**Data for processing:**
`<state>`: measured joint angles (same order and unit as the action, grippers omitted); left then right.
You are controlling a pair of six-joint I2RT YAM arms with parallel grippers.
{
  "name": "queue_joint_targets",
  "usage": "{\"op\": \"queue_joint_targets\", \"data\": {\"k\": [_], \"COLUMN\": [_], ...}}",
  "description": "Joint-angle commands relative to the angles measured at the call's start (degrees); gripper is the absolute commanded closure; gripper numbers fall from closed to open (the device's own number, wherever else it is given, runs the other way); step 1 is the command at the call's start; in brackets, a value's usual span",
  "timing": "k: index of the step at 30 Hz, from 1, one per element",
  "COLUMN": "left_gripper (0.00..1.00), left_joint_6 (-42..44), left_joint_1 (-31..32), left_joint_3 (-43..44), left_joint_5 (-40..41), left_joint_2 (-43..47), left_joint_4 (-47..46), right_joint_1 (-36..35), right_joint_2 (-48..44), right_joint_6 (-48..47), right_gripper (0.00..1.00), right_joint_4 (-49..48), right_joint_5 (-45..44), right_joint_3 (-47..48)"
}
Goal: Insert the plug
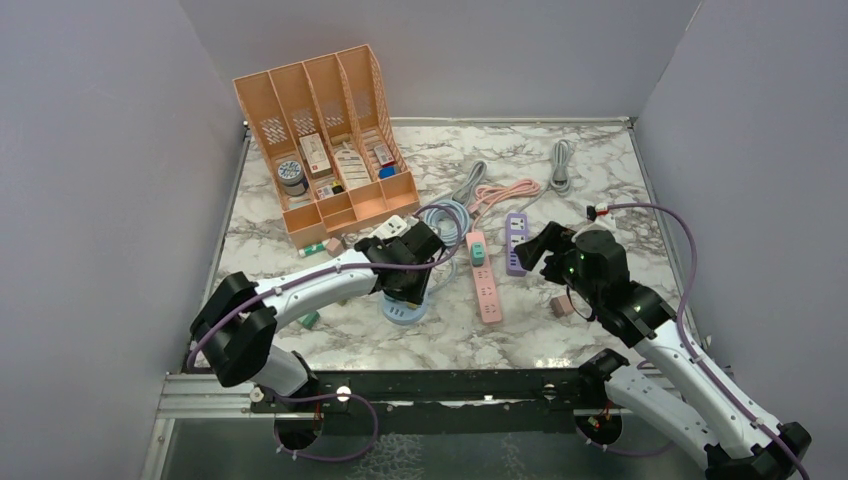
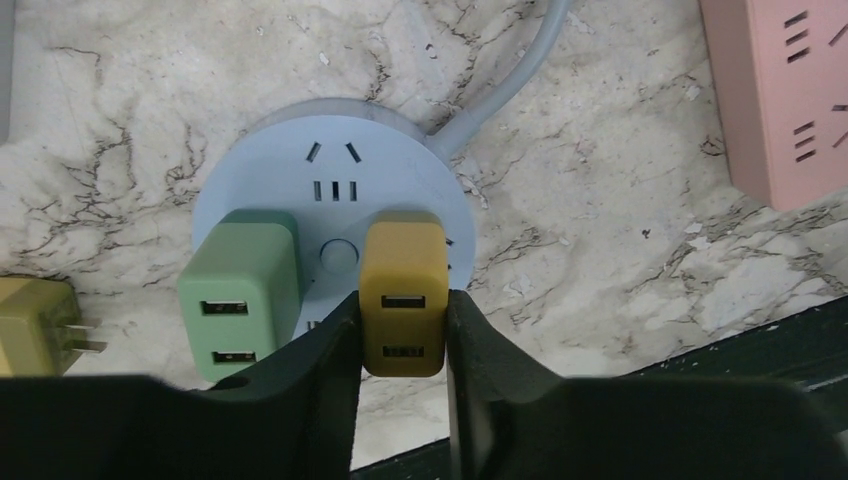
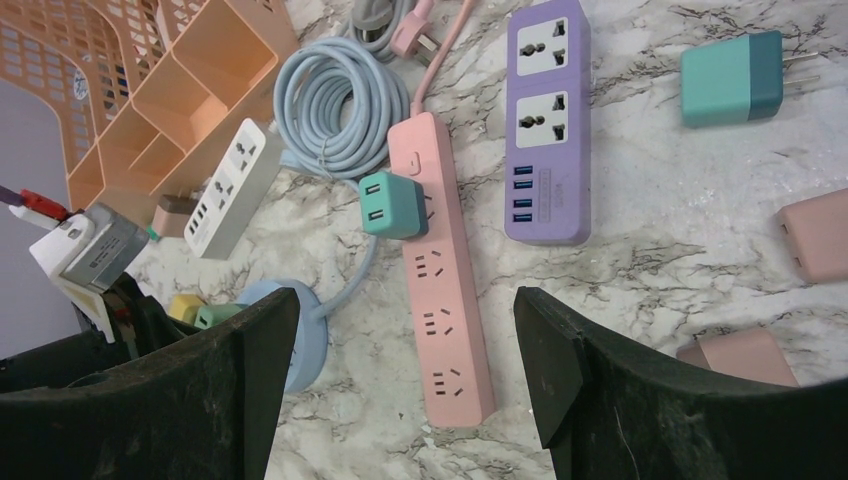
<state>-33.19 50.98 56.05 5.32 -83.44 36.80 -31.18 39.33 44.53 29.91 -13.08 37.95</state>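
Over the round socket, our left pincer clenches the ochre plug, upright at its four o'clock; our right pincer hangs released, well apart.

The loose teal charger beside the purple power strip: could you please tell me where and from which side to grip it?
Come straight down and pinch the teal charger across the long sides of its lighter body. It lies flat on the marble, prongs sticking out sideways from the darker end, so avoid that end.
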Motion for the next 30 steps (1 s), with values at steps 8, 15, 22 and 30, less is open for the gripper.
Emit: {"op": "queue_joint_targets", "data": {"k": [8, 15, 22, 30], "left_gripper": [1.0, 1.0, 1.0, 1.0], "left_joint_6": [-0.8, -3.8, -5.7, -4.5], "left_joint_1": [2.7, 5.8, 6.2, 6.1], "left_joint_3": [0.8, -2.7, -11.0, -8.9], "left_joint_5": [2.2, 4.9, 4.1, 3.6], "left_joint_2": [-7.2, -11.8, -11.0, -10.5], "left_joint_4": [6.6, 5.3, -4.0, -3.5], "right_joint_1": [-0.2, -0.2, -0.2, -0.2], "right_joint_2": [-0.5, -0.2, -0.6, 0.0], "right_joint_6": [0.2, 0.3, 0.4, 1.1], "right_gripper": [0.21, 0.21, 0.21, 0.21], "right_joint_4": [0.2, 0.1, 0.3, 1.7], "right_joint_5": [-3.3, -3.9, -4.4, -4.1], "right_joint_3": [-0.6, -0.6, -0.7, 0.3]}}
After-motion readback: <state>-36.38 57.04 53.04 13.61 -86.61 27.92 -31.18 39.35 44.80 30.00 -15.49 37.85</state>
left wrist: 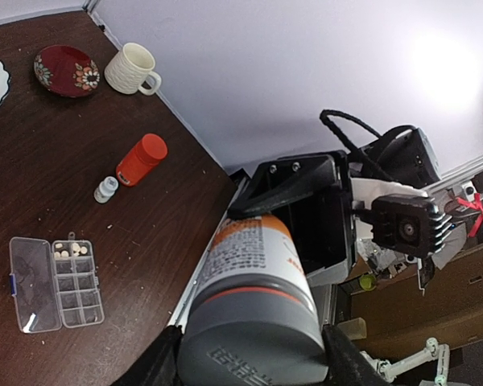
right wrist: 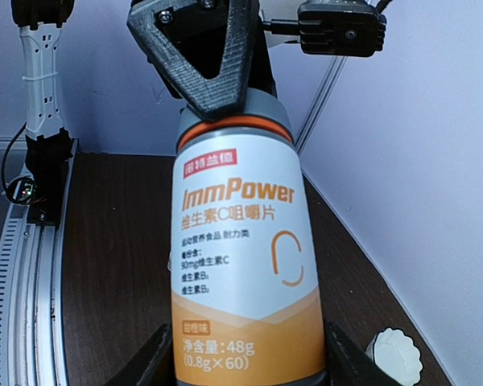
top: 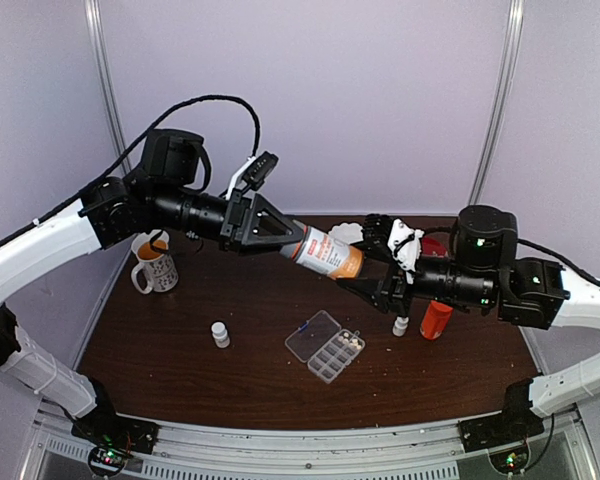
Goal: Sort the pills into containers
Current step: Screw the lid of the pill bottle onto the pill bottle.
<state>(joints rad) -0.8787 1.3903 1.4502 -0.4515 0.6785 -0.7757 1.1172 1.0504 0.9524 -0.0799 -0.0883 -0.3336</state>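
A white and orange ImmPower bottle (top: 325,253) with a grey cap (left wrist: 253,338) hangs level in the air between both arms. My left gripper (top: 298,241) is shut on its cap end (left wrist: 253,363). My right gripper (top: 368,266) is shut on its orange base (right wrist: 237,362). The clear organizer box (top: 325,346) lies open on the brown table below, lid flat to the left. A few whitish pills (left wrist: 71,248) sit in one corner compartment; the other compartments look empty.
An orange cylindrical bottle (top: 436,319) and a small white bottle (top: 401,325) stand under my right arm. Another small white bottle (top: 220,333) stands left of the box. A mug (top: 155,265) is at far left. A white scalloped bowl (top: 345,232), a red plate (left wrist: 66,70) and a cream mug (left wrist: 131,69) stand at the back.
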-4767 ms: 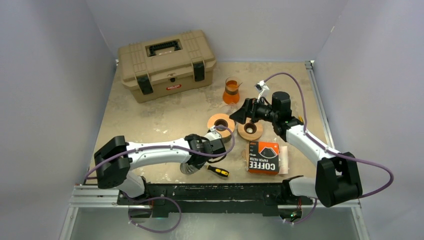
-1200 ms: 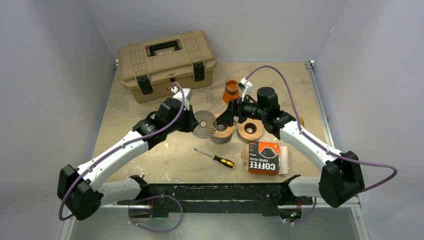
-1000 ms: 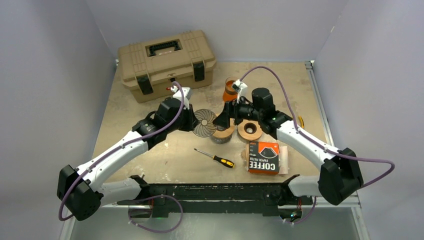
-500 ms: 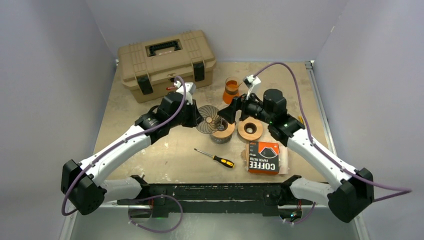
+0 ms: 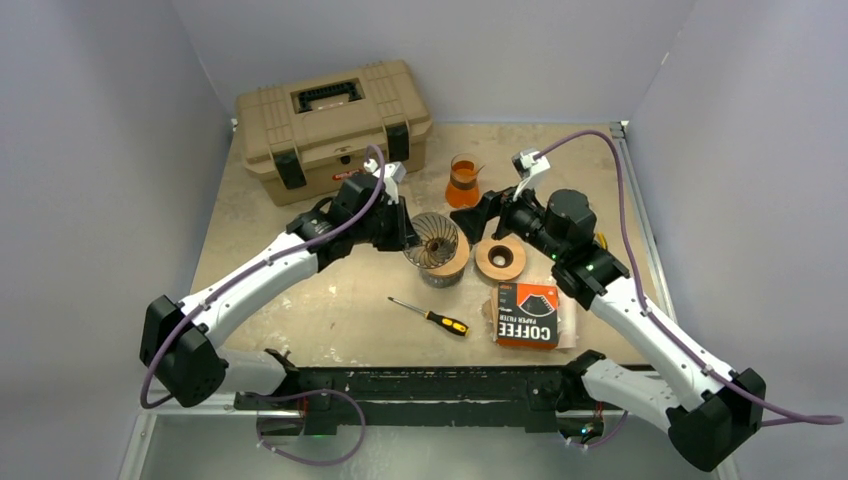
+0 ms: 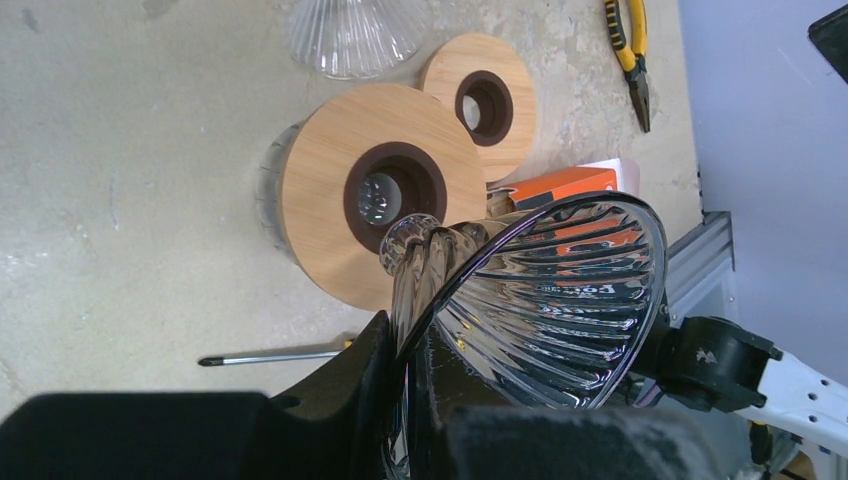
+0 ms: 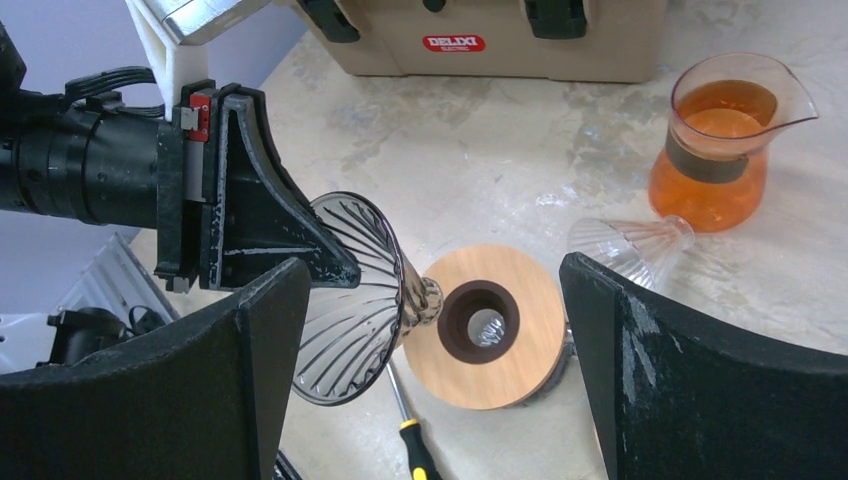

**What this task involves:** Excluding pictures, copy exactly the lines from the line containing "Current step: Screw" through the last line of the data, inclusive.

**Task answer:**
Current step: Screw the lid of the pill bottle onto the pill bottle.
<state>(joints rad) -0.8787 1.3903 1.4502 -0.4515 0.6785 -0.7757 1.1172 1.0504 0.9524 -0.0799 -0.0883 -0.3336</state>
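A white and orange ImmPower bottle (top: 325,253) with a grey cap (left wrist: 253,338) hangs level in the air between both arms. My left gripper (top: 298,241) is shut on its cap end (left wrist: 253,363). My right gripper (top: 368,266) is shut on its orange base (right wrist: 237,362). The clear organizer box (top: 325,346) lies open on the brown table below, lid flat to the left. A few whitish pills (left wrist: 71,248) sit in one corner compartment; the other compartments look empty.
An orange cylindrical bottle (top: 436,319) and a small white bottle (top: 401,325) stand under my right arm. Another small white bottle (top: 220,333) stands left of the box. A mug (top: 155,265) is at far left. A white scalloped bowl (top: 345,232), a red plate (left wrist: 66,70) and a cream mug (left wrist: 131,69) stand at the back.
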-4767 ms: 
-1200 ms: 
-1000 ms: 
-500 ms: 
+0 ms: 
+0 ms: 
+0 ms: 

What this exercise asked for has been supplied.